**Task brief**:
Set down each line of the data below exactly as it stands, dropping the pictures.

**Dataset section**:
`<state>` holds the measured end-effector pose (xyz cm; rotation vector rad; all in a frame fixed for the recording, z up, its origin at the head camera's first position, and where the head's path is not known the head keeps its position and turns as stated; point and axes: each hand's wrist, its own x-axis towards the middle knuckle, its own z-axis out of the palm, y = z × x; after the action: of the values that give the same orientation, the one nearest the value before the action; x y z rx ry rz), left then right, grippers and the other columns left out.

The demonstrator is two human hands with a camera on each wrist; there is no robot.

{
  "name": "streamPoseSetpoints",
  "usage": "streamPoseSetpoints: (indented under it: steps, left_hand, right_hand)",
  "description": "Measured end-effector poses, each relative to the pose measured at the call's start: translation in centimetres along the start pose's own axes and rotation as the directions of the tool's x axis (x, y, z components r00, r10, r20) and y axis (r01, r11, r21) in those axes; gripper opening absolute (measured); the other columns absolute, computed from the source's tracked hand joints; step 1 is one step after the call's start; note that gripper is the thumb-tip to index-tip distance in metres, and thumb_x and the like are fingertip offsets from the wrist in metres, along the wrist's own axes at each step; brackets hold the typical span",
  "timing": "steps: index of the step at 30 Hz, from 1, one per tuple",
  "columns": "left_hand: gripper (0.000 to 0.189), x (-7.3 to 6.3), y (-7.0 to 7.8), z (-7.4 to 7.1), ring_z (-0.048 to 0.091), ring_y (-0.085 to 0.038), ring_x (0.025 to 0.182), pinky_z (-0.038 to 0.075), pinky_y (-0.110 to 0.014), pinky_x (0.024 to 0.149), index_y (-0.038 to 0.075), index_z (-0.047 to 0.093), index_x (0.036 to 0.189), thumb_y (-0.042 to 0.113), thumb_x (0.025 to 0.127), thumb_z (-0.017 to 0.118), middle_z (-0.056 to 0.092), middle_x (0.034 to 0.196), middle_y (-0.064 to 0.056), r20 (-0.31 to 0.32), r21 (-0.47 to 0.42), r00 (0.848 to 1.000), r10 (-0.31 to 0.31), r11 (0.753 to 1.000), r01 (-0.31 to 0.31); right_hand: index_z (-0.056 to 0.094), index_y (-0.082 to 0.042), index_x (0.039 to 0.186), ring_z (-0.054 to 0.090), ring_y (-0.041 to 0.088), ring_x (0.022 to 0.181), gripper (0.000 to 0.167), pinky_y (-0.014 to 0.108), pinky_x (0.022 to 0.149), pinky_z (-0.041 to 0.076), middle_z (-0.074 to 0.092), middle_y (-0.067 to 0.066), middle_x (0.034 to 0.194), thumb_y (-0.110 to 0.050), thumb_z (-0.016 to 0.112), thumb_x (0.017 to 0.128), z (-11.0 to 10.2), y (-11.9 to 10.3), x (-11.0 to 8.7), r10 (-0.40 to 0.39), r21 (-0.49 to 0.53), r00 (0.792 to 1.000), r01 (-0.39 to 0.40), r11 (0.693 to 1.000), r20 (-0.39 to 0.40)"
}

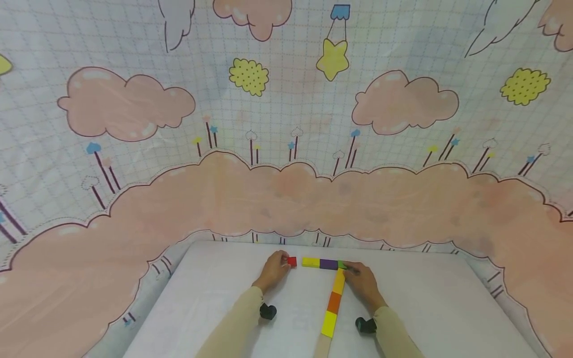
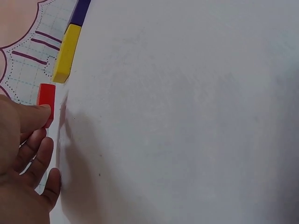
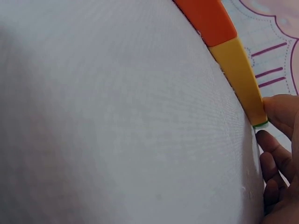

**Answer**:
`<state>` holds the measured end-effector pose (xyz cm; rotation vector rad; all in a frame fixed for the recording, z up, its origin at the head camera's first position, and where the head's path is not known the head keeps its position and turns as stated; point and axes: each hand's wrist, its own x-axis towards the middle knuckle, its own z-axis out of the palm, y = z × x; after the action: of the values that give the same orientation, the one nearest the value before the action; x y z rx ry rz), left then right, grippers and the other columns left out.

The demonstrator is two human hands with a camera on each wrist; there is no robot.

{
  "name": "streamPoseSetpoints",
  "usage": "streamPoseSetpoints: (indented under it: steps, left_hand, right_hand)",
  "description": "Measured end-effector poses, each relative to the pose measured at the call's start: translation in centimetres along the start pose's own axes and rotation as the directions of the tool's x axis (x, y, z components r00, r10, r20) and y axis (r01, r11, r21) in those axes; gripper opening absolute (measured); the other columns absolute, computed from the source's tracked hand joints; step 1 is one step after the call's start; note that gripper is the thumb-tip to index-tip distance in metres, and thumb_x and the like are fingertip offsets from the wrist in metres, along the wrist's own axes at each step; brackets hold the typical span",
  "timing": "steps: index of the step at 30 Hz, from 1, one per tuple",
  "columns": "left_hand: gripper (0.000 to 0.189), x (-7.3 to 6.3), y (-7.0 to 7.8), z (-7.4 to 7.1), ring_z (-0.048 to 0.091), ring_y (-0.085 to 0.038), ring_x (0.025 to 0.182), pinky_z (-0.038 to 0.075), pinky_y (-0.110 to 0.014), pinky_x (0.024 to 0.149), index_y (-0.038 to 0.075), index_z (-0.047 to 0.093), index_x (0.036 to 0.189), thumb_y (-0.042 to 0.113), thumb_x (0.025 to 0.127), thumb_z (-0.017 to 0.118), middle_z (-0.056 to 0.092), middle_x (0.034 to 0.196), middle_y (-0.064 to 0.056), r20 (-0.31 to 0.32), r21 (-0.47 to 0.42), r00 (0.848 to 1.000), r10 (-0.31 to 0.31), r11 (0.753 to 1.000), r01 (-0.31 to 0.31); right_hand: index_z (-0.056 to 0.094), index_y (-0.082 to 0.042), index_x (0.039 to 0.186), ring_z (-0.054 to 0.090), ring_y (-0.041 to 0.088), ring_x (0.022 to 0.181), gripper (0.000 to 0.167), pinky_y (-0.014 to 0.108), pinky_x (0.022 to 0.149), pinky_z (-0.041 to 0.076), middle_z (-0.074 to 0.092), middle_y (-0.067 to 0.066), middle_x (0.034 to 0.194), thumb_y (-0.110 to 0.050), thumb_z (-0.016 to 0.112), thumb_x (0.017 to 0.128), z (-11.0 to 10.2), y (-11.9 to 10.3), x (-11.0 to 8.7), r10 (-0.40 to 0.39), r21 (-0.49 to 0.53), r00 (0.792 to 1.000), r01 (-0.39 to 0.40), r11 (0.693 to 1.000), r20 (-0.39 to 0.40)"
}

The given output is the complete response.